The botanist Robert Brown was the first to discover the physical phenomenon in which tiny particles immersed in a liquid do not stand still but move randomly back and forth. The person who improved the formulation and stood on the microscopic basis for its occurrence was Prof. Albert Einstein, but the phenomenon is still known as "Brownian motion". Brownian motion is also known as diffusion, an example of which is the spread of an ink drop in a glass full of water. The mathematical formulation of the phenomenon allowed scientists to introduce order into randomness, understand the laws of motion of individual molecules and provide an explanation for a wide variety of phenomena. Despite the great success of the diffusion model, experimental observations have been collected over the years on systems in which such random movement occurs whose characteristics cannot be explained by the existing model, this diffusion was called anomalous diffusion. The scientists tried to explain the observed anomaly in two different ways, the purpose of the change. One explanation attributed the anomaly to the basic movement of the molecules, since it is possible that in certain random systems the underlying movement is more complicated and complex than the one described by Einstein. Another explanation held that the randomness governed by the basic mode of movement remains simple and that the reason for the complication is the complex geometry of the intermolecular medium.

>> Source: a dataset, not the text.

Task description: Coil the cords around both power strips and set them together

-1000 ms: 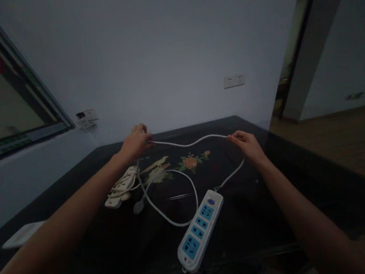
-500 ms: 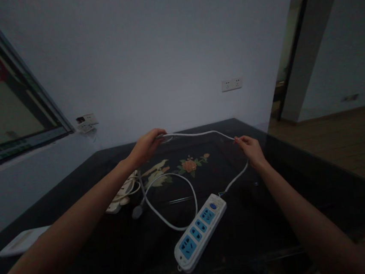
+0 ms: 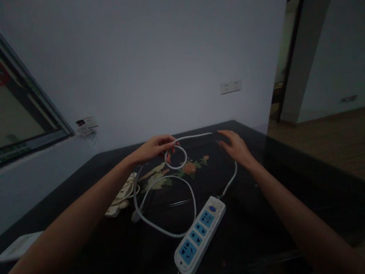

The conventional idea holds that due to differences in the characteristics of diffusion (pulsation), the chemistry inside a living cell or in any other complex environment is different from the chemistry occurring in a test tube. Prof. Clifter is a world-renowned expert in the field of random motion of molecules and other nanoscale particles and his research has resulted in for inclusion of the laws of Brownian motion formulated by Einstein.
In their current study, Professor Clifter and his colleagues were able to link fundamental geometric characteristics of the intermolecular medium to the arrival time of a molecule from one point to another. The main conclusion that emerges from the study is that the degree of influence of the initial distance between the reacting substances on the amount of time that passes until they meet is divided into two. In an intermolecular medium known as compact, each molecule moves in a way that allows the presence of sites it has not visited at all, the presence of sites visited more than once is rare. In this medium the effect of the initial distance is small. In a medium that is not compact, the situation is the opposite, each site is checked many times. In this medium, the initial distance is of great importance because a small difference in it may result in an increase in the time required until the meeting by several orders of magnitude. The result may make the meeting irrelevant at all.
The researchers call the phenomenon they discovered: "geometry-controlled kinetics (movement)" and express hope that the conclusions arising from the research will be particularly useful for understanding reactions that occur inside living cells. State-of-the-art measurement devices that allow real-time observation of the movement and formation of individual molecules have revealed that genes undergoing successful transcription are clustered together in a well-defined spatial region. Movement in a cellular environment is known to suffer from the geometric limitations of the interior of the cell and the high density that prevails in it. Could it be that nature has learned to utilize geometry for its needs?